_ CHAPTER XI
Jean Marot found Mlle. Fouchette interesting but incomprehensible.
Jean believed himself to be a sincere and true republican,--and he was, in fact, quite as logical in this as were many of the so-called republicans of the French Parliament, who, like their familiar political prototypes in the United States, talked one way and voted another. He had participated in the street disturbances as a protest against the Ministry and for the pure love of excitement, not against the republic.
As to the Dreyfus case, he had been satisfied, with most of his countrymen, upon the statement of five successive ministers of war.

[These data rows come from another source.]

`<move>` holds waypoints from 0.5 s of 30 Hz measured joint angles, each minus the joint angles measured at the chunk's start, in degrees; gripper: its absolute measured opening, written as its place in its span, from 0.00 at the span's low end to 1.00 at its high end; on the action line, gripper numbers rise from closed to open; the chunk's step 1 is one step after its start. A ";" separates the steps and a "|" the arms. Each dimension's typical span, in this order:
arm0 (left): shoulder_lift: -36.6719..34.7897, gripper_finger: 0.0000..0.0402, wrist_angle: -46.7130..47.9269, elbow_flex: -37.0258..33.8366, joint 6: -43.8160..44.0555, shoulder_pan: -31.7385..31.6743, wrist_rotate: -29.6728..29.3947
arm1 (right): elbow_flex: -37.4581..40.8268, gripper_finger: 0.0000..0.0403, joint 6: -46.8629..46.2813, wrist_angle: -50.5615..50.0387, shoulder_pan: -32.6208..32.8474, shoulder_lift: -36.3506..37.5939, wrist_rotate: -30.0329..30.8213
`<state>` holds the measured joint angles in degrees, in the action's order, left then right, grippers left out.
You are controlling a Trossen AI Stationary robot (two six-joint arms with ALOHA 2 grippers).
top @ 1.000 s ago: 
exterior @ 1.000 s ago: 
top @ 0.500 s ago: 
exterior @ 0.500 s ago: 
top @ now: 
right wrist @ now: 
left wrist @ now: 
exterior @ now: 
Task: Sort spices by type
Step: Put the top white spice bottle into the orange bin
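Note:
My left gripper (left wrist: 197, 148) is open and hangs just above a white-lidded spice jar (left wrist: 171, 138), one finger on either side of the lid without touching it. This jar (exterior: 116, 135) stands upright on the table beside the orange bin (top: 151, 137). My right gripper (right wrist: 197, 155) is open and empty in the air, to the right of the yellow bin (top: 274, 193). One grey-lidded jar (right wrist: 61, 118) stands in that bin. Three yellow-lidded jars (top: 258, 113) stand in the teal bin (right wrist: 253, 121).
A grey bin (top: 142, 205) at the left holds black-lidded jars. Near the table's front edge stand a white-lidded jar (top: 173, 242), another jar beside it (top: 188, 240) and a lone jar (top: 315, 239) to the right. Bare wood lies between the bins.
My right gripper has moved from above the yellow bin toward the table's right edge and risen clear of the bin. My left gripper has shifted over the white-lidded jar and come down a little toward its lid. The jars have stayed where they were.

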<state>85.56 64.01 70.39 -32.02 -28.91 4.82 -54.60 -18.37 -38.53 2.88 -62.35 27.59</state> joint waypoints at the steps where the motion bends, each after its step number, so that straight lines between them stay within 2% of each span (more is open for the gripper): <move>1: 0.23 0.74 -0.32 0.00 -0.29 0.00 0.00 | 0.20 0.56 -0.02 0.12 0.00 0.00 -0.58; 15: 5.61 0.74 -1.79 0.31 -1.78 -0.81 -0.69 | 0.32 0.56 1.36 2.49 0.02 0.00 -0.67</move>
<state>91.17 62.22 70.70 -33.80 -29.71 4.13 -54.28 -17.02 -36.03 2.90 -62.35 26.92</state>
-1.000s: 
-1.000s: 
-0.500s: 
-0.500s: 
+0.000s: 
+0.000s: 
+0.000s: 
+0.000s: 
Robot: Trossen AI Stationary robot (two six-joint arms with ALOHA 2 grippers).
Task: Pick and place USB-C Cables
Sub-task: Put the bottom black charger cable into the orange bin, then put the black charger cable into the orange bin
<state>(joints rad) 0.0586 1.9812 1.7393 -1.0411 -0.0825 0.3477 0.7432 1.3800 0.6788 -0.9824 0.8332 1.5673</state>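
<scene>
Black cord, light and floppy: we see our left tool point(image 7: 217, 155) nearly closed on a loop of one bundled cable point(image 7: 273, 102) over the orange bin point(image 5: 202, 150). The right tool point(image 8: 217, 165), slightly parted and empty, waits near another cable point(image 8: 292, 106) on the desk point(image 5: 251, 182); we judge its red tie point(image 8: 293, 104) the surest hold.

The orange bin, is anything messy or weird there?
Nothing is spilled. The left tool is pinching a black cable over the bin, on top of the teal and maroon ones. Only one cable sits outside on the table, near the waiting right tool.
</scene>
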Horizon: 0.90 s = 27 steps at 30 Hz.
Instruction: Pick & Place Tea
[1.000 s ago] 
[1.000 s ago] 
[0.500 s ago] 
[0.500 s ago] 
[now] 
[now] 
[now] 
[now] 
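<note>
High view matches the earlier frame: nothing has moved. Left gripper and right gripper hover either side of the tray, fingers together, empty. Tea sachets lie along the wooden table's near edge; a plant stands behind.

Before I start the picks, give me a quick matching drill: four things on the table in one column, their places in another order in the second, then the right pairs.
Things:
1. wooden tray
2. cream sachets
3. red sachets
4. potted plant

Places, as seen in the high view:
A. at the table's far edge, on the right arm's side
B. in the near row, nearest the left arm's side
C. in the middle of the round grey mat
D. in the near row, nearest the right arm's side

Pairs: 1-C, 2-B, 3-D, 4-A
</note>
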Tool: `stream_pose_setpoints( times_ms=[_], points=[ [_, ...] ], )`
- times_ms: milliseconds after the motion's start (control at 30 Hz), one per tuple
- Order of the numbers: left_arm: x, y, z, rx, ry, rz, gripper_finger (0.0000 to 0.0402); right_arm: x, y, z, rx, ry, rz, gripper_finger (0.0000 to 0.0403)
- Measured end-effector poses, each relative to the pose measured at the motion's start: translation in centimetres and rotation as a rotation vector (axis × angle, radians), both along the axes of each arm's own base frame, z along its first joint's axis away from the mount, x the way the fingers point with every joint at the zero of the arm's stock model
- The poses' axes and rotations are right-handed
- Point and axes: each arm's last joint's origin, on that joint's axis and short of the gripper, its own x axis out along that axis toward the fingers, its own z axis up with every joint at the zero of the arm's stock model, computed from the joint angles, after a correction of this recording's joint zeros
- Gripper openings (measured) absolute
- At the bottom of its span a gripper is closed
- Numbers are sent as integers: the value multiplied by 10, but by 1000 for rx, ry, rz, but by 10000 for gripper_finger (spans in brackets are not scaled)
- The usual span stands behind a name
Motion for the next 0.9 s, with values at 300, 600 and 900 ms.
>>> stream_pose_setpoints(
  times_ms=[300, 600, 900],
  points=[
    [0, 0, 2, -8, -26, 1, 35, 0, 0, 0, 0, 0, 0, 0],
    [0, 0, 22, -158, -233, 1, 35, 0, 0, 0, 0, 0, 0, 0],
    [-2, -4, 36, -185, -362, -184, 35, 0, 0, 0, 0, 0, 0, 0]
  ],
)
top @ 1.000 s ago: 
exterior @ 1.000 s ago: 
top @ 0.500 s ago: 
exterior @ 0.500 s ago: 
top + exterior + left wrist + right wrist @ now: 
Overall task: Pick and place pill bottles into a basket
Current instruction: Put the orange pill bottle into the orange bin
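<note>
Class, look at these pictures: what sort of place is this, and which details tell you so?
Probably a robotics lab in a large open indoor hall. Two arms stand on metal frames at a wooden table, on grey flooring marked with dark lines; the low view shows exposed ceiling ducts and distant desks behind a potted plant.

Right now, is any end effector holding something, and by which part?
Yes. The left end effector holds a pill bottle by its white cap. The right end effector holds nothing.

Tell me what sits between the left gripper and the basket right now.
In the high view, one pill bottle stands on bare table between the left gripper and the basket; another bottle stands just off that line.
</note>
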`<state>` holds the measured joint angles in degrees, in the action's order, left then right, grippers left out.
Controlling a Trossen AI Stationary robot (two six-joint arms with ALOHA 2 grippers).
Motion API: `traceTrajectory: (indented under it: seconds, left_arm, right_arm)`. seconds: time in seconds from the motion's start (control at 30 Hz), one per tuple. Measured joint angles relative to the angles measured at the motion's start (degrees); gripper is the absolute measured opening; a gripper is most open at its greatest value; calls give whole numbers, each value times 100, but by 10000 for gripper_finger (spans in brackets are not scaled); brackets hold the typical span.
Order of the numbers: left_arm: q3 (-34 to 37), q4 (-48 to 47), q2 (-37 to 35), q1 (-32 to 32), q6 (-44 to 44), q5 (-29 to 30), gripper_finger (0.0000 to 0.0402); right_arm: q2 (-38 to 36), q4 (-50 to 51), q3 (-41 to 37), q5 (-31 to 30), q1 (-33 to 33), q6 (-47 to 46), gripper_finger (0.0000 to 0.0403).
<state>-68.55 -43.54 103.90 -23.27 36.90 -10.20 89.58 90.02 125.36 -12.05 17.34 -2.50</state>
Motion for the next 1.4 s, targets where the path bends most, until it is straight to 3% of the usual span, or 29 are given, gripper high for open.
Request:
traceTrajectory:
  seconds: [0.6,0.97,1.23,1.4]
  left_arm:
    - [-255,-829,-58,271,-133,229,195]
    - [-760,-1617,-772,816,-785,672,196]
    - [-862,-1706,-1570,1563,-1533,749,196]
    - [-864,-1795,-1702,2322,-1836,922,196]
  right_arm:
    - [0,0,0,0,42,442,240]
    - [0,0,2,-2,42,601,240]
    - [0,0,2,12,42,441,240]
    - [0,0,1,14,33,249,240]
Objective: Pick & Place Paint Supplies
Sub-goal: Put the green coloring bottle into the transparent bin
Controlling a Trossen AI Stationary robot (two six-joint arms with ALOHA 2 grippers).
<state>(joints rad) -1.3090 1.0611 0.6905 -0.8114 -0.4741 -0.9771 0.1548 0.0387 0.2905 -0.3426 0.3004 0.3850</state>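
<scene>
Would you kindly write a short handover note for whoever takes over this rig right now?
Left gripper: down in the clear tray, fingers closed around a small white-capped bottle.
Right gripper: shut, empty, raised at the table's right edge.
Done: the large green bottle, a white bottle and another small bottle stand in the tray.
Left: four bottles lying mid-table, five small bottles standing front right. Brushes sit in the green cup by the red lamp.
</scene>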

After all, in a country where so many have always stood ready to sell their national liberty for the gold of the stranger, it came easy to believe in one Judas more.
The United States has had but one Benedict Arnold; France counts her traitors by the thousands. They spring from every rank and are incidental to every age. The word Treachery is the most important word in French domestic history.
And when honest men doubted the justice of a council of war, they were silenced by the specious reasoning of men like M. de Beauchamp. Had Jean been invited to assist in overturning the republic and to put Philippe d'Orleans on the throne, he would have revolted. His political ideals would have been outraged. Yet every act committed by him and by his blind partisans tended directly, and were secretly engineered by others, to that end.
Jean Marot in this was but a fair type of tens of thousands of his intelligent but headstrong and misguided countrymen.
"In the street!"
Once in the street the following day, Jean forgot his serious reflections of the previous night. It was Sunday, the chosen day of battle by sea and land,--a day consecrated to violence and bloodshed by the Paris mob. The students gathered at the divided rendezvous of the Place Pantheon and the Place de l'Odeon. Many of them wore the white boutonniere of the Jeunesse Royalistes, the tricolor, the red rose of communism, or other badge of particular political belief, and all carried canes, some of which were loaded and some of the sword variety. Their leaders excitedly harangued them while the heavy squads of police agents distributed in the vicinity watched the proceedings without interference.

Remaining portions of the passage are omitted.